Głosowanie zahamuje rosnącą konsumpcję biopaliw, które powodują wzrost emisji gazów cieplarnianych w porównaniu z tradycyjnymi paliwami. Obecnie obowiązują dwie dyrektywy – o jakości paliw i energii odnawialnej. Ta pierwsza wymaga 6-procentowej domieszki biopaliw w paliwie do roku 2020, a druga – 10-procentowego udziału energii odnawialnej w transporcie. Jednakże plany państw członkowskich przewidują, że w 2020 r. w energii w transporcie biopaliwa będą mieć udział 8,6-procentowy.

– Już w 2008 r. były wątpliwości co do efektu ekologicznego tej polityki, jeżeli będzie realizowana na dużą skalę – twierdzi Wojciech Makowski, specjalista ds. zrównoważonego transportu w Instytucie Spraw Obywatelskich.

Okazuje się bowiem, że zwiększone zapotrzebowanie na biopaliwa powoduje niekorzystne zmiany w wykorzystywaniu gruntów.

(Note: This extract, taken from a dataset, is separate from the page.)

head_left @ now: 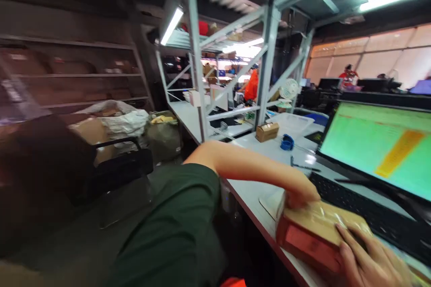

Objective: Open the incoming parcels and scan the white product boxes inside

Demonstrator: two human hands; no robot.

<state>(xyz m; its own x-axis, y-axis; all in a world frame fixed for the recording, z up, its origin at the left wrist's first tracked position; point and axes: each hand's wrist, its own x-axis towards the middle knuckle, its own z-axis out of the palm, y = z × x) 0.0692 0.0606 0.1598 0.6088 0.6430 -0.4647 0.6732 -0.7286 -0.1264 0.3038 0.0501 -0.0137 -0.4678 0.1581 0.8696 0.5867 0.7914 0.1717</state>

Jeśli grunty orne są używane na uprawy biopaliwowe, pod produkcję żywności karczowane są lasy lub osuszane mokradła, które wiążą dwutlenek węgla. W rezultacie emisja szkodliwych substancji do atmosfery nie maleje, ale wręcz rośnie.

Polska domaga się wyższego udziału biopaliw – nie mniejszego niż 7 proc.